"""

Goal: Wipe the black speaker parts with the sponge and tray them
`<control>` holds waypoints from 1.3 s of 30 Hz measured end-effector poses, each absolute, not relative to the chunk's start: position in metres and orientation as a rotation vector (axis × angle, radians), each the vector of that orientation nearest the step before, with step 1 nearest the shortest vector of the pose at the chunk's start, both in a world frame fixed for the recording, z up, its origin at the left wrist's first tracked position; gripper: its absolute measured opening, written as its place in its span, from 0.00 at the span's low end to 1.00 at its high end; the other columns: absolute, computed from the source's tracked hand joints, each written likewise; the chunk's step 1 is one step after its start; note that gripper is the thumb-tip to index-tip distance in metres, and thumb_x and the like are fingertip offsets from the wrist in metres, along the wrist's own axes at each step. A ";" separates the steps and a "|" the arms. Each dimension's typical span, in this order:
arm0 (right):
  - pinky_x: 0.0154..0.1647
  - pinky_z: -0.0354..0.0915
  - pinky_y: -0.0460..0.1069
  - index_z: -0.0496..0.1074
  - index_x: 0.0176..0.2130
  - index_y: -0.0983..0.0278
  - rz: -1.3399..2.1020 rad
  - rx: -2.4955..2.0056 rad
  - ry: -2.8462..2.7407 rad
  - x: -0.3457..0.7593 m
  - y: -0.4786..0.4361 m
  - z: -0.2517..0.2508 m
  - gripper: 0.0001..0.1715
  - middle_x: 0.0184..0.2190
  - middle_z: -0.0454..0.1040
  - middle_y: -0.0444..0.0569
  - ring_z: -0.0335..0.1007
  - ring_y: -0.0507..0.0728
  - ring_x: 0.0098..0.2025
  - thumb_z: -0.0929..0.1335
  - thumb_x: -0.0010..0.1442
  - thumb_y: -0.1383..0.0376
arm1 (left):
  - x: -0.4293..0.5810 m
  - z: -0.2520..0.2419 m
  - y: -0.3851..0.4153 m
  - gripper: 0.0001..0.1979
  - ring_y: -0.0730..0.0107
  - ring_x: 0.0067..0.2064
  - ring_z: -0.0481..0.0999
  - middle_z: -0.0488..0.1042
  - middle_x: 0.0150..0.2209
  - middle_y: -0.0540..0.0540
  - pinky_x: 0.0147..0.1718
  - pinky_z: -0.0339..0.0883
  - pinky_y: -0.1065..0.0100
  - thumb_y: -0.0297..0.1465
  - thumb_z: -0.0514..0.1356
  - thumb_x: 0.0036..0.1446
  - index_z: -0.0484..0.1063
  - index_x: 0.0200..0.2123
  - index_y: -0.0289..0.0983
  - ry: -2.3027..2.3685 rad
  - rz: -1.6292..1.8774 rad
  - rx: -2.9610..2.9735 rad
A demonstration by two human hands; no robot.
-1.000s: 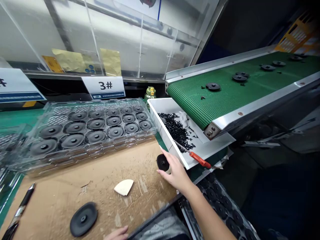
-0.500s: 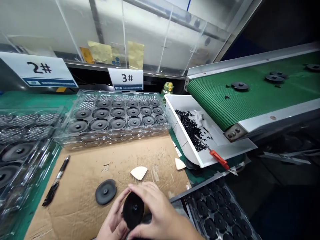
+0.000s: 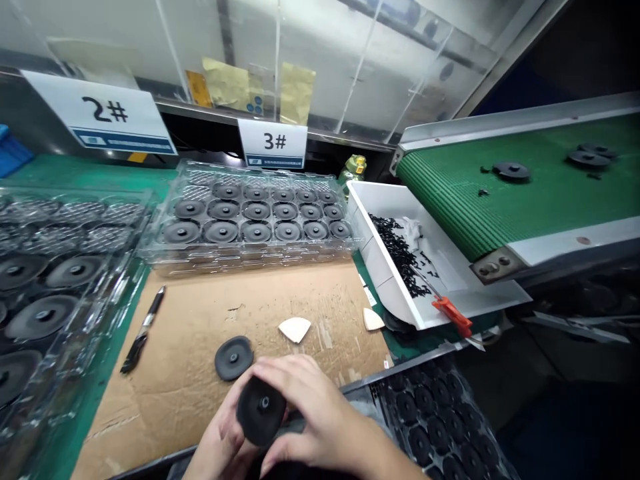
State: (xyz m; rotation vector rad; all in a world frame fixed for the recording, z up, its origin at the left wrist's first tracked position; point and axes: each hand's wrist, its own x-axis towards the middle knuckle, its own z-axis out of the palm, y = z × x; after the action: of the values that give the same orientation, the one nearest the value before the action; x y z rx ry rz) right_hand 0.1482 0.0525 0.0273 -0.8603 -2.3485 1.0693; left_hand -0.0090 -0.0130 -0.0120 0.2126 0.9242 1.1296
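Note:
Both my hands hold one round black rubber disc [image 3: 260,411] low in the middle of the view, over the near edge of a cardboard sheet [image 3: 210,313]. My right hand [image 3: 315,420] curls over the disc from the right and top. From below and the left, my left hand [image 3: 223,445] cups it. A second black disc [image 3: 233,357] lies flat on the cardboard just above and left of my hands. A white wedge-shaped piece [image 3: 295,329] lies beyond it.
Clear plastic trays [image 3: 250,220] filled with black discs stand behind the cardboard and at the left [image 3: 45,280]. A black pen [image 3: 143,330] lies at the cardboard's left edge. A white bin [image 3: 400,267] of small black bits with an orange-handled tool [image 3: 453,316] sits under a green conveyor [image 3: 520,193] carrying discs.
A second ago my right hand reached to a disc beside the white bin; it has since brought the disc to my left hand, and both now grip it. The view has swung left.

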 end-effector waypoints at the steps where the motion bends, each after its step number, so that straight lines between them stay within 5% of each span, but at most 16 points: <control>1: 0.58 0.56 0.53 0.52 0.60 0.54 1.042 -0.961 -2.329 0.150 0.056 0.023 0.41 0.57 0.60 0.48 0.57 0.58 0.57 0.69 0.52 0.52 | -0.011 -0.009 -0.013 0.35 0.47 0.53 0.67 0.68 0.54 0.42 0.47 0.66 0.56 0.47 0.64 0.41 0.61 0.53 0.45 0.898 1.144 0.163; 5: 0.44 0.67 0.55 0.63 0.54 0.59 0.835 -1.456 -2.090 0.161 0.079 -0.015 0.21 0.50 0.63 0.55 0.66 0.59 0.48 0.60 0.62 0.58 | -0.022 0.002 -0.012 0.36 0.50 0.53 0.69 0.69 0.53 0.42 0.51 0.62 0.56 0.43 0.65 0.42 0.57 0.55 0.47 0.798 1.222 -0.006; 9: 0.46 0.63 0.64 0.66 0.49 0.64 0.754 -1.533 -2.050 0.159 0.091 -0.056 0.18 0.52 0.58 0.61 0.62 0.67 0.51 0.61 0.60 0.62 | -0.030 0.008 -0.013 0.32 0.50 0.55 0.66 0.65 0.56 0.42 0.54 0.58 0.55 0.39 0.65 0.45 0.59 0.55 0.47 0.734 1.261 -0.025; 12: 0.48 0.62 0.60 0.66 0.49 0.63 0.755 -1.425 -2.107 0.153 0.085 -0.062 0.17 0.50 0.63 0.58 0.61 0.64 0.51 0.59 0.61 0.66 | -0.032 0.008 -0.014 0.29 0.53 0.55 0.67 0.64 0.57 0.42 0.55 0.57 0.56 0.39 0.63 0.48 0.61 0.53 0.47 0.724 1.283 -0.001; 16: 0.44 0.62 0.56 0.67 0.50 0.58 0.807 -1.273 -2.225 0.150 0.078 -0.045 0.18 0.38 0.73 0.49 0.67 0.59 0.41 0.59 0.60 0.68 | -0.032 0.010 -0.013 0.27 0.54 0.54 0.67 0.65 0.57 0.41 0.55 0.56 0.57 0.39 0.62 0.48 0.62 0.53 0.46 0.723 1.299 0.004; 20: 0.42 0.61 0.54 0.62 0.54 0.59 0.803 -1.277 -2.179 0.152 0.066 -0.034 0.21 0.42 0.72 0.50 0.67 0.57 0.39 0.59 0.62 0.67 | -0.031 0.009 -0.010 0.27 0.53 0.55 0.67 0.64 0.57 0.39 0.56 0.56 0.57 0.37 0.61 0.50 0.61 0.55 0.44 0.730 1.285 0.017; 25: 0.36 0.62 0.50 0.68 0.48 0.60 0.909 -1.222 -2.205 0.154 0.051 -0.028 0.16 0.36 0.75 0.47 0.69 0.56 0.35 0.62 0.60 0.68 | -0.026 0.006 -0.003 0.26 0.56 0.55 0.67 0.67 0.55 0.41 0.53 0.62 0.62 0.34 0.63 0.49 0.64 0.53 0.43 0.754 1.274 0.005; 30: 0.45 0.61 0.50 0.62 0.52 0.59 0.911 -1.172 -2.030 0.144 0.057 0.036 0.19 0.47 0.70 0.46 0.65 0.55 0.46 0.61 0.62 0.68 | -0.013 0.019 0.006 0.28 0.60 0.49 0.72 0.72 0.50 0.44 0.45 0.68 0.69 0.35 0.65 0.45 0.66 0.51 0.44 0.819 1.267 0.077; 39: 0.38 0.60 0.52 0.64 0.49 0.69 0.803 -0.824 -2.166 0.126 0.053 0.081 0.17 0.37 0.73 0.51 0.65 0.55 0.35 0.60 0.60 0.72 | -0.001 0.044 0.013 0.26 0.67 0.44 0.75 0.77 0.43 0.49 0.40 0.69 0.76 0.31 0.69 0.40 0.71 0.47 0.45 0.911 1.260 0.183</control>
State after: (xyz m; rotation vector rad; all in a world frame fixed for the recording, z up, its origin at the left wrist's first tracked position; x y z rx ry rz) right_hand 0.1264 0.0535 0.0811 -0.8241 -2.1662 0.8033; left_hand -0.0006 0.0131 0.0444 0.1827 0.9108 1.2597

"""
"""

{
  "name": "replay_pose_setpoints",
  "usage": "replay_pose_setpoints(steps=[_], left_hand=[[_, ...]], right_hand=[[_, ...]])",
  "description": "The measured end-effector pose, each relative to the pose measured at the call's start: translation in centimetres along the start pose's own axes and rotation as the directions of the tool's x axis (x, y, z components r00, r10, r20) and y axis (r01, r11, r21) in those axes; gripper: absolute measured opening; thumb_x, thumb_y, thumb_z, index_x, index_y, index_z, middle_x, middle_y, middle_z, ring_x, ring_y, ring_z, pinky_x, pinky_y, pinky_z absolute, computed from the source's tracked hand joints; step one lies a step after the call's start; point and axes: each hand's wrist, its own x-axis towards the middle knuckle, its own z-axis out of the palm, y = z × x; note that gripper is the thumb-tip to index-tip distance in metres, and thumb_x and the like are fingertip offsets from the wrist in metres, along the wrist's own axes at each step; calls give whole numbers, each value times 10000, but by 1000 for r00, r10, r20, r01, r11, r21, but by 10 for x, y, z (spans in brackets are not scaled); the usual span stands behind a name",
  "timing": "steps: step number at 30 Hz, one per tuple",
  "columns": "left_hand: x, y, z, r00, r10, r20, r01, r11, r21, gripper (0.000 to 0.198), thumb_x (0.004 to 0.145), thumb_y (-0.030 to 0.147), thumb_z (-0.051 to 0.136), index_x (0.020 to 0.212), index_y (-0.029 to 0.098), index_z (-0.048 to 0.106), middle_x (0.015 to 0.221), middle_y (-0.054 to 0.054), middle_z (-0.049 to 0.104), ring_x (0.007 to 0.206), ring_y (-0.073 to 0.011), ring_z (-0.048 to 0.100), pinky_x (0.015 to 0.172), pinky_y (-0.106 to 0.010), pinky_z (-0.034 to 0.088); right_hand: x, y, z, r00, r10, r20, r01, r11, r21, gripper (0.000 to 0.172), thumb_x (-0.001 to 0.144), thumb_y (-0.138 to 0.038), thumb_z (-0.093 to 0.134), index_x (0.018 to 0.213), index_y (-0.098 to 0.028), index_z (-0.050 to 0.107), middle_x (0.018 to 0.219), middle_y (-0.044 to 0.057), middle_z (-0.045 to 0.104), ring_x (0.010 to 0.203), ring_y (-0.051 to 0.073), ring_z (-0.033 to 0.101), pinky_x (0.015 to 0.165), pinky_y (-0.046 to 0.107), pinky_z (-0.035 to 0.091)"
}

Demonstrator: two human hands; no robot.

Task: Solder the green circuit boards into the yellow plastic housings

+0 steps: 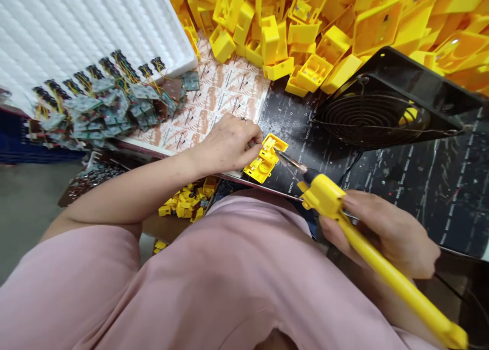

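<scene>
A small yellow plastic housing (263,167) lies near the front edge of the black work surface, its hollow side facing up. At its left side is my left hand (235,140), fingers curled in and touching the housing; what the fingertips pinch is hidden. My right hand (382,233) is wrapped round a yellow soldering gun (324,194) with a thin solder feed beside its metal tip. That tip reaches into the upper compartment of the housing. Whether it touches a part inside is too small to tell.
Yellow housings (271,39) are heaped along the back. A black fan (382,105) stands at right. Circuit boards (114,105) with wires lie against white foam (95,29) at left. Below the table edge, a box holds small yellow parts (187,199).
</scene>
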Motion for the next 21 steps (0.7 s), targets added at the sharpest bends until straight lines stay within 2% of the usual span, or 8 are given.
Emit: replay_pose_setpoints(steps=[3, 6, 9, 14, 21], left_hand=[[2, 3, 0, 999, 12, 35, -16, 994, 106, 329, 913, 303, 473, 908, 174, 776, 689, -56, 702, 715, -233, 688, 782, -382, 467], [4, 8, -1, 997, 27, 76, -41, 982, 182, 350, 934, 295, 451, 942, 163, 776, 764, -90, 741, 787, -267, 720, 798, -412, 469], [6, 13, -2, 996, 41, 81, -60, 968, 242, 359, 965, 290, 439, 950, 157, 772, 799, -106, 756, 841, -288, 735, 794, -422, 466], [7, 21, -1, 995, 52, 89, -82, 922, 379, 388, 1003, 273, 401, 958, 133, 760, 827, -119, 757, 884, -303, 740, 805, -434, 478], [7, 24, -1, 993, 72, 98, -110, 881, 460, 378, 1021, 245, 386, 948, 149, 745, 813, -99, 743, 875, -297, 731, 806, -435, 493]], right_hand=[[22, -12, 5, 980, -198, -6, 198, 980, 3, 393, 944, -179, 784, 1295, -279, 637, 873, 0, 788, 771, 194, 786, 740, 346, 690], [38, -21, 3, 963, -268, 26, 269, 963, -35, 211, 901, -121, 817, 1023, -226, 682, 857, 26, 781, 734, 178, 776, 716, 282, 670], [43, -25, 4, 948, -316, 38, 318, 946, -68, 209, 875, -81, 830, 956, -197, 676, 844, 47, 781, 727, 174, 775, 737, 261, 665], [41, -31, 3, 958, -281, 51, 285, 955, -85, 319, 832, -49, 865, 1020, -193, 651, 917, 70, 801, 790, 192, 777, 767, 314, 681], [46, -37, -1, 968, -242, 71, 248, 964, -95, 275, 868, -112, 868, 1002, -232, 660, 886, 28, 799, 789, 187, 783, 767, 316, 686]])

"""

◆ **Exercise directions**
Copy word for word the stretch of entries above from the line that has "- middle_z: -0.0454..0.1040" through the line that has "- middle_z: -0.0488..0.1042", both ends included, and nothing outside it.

◆ **Exercise solution**
  - middle_z: -0.0454..0.1040
  - middle_y: -0.0444..0.0569
  - ring_z: -0.0335..0.1007
  - ring_y: -0.0507..0.0728
  - ring_x: 0.0098..0.2025
  - thumb_z: -0.0929..0.1335
  - thumb_x: -0.0010..0.1442
  - thumb_y: -0.1383..0.0376
arm1 (left):
  - x: -0.4293..0.5810 m
  - z: -0.2520..0.2419 m
  - y: -0.3851..0.4153 m
  - gripper: 0.0001..0.1979
  - ring_y: -0.0730..0.0107
  - ring_x: 0.0067..0.2064
  - ring_z: -0.0481..0.0999
  - middle_z: -0.0488..0.1042

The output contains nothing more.